▶ _Source material_
┌──

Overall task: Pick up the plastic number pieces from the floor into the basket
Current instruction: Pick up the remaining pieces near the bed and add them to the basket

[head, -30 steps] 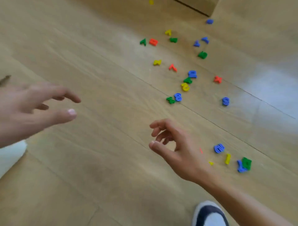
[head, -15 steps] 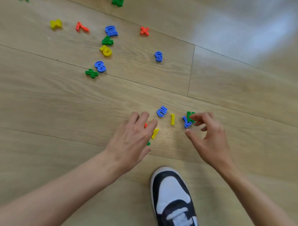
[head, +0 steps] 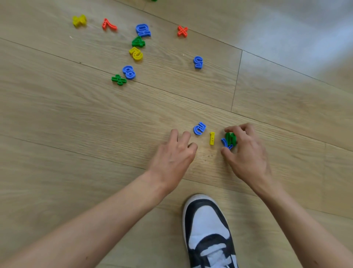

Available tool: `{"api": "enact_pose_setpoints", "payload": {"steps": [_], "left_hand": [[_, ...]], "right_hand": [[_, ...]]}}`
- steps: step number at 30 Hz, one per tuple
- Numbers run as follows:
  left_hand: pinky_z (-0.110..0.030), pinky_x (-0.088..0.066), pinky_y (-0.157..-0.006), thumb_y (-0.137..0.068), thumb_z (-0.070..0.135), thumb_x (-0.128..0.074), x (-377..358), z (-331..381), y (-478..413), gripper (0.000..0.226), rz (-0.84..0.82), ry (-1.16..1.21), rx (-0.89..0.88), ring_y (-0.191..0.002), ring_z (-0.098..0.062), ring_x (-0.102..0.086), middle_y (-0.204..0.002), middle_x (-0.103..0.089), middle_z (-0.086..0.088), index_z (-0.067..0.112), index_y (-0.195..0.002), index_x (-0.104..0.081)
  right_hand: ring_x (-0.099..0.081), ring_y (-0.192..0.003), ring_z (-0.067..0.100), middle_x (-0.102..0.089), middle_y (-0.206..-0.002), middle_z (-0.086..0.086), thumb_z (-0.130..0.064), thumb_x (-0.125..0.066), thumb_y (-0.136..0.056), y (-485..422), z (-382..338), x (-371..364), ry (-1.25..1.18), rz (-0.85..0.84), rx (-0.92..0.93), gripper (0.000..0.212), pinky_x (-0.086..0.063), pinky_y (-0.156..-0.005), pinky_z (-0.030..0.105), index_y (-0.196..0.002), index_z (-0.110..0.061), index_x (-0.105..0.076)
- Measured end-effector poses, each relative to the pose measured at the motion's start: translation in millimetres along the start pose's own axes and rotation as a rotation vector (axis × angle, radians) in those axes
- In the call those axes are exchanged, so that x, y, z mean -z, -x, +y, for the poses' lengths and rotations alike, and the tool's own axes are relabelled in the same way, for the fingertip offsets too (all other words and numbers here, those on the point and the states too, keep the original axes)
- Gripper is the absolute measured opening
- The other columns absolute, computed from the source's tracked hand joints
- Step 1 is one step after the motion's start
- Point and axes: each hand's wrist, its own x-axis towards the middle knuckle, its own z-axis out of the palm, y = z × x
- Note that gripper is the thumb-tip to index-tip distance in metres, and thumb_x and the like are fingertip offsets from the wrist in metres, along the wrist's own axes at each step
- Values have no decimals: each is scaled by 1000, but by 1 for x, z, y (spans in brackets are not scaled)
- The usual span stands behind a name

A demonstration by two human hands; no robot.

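The floor (head: 76,118) carried scattered pieces, many well beyond both hands; no basket showed. The left hand (head: 172,155) curled shut, its contents hidden. The right hand (head: 246,151) pinched the green piece (head: 230,138) over a blue one (head: 225,143). Gathering was underway; next, probably the yellow 1 (head: 212,138) between them.

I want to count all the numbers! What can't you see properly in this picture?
Head view:
- Pieces under the left hand: its curled fingers hide anything there.
- Green piece and blue piece: the right hand covers part, so their shapes are unclear.
- Green bit: cut off by the top edge.
- Basket: outside the picture.
- Floor top right: glare washes it out.
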Motion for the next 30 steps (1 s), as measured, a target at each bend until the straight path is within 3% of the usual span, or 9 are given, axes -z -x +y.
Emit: {"api": "enact_pose_setpoints", "payload": {"steps": [2,7,15,20,22,25,27,30], "left_hand": [[-31,-48,-62,-90,9,-56,1,2,-1,13,-5,9,5,-103,-26,-40,-115,-45,-5,15,-101,-56],[-28,-48,-65,-92,10,-50,4,3,-1,12,26,65,70,-109,-25,-40,-119,-41,-8,15,-100,-57],[-30,-52,-68,-87,5,-51,-2,4,-1,22,89,105,95,-106,-24,-41,-110,-44,-8,16,-106,-50],[-31,-48,-68,-83,7,-60,-5,-5,-1,17,207,226,59,-98,-23,-45,-103,-48,-7,14,-98,-60],[-34,-47,-69,-77,7,-64,-2,-13,-1,18,253,427,111,-87,-21,-50,-93,-51,-5,14,-93,-65],[-25,-47,-62,-68,8,-68,5,-23,-4,16,334,852,323,-64,-9,-53,-76,-59,2,17,-82,-70],[-21,-49,-61,-71,1,-69,10,-24,-4,17,307,1320,501,-60,-7,-56,-70,-63,4,17,-79,-71],[-23,-54,-69,-82,-7,-61,16,-23,-4,19,175,2016,508,-70,-12,-62,-79,-65,-6,7,-93,-68]], "right_hand": [[-57,-90,22,-48,-113,-2,-19,-70,-78,-1,-2,0,-6,2,-4,39,-47,-69,32,-116,-23,-63],[-45,-83,16,-40,-103,-4,-10,-69,-76,-3,-7,-2,-50,5,16,26,-40,-69,30,-100,-19,-64],[-50,-86,22,-45,-96,-1,-1,-68,-73,0,-8,-7,-88,45,128,27,-41,-73,29,-96,-15,-63],[-57,-85,16,-54,-95,-1,-8,-72,-75,-5,-12,1,-377,42,41,24,-56,-67,33,-93,-22,-65],[-59,-84,12,-60,-91,-2,-10,-73,-71,-8,-17,9,-542,-7,-25,26,-55,-62,23,-88,-27,-65],[-62,-82,14,-64,-85,0,-9,-69,-64,-12,-28,19,-758,-124,-105,26,-56,-69,31,-85,-24,-66],[-57,-75,11,-60,-79,-3,-5,-66,-61,-12,-38,26,-948,-207,-139,29,-53,-70,30,-82,-24,-67],[-56,-72,6,-59,-78,-8,-1,-65,-63,-10,-55,37,-1140,-318,-66,33,-49,-67,24,-82,-27,-69]]}}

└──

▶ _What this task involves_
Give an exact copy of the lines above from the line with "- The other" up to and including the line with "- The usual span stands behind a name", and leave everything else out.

▶ _Reply to the exercise_
- The other columns absolute, computed from the source's tracked hand joints
- Step 1 is one step after the motion's start
- Point and axes: each hand's wrist, its own x-axis towards the middle knuckle, its own z-axis out of the palm, y = z × x
- Note that gripper is the thumb-tip to index-tip distance in metres, and thumb_x and the like are fingertip offsets from the wrist in metres, along the wrist's own axes at each step
- Values have no decimals: each is scaled by 1000, but by 1 for x, z, y (spans in brackets are not scaled)
- The usual span stands behind a name

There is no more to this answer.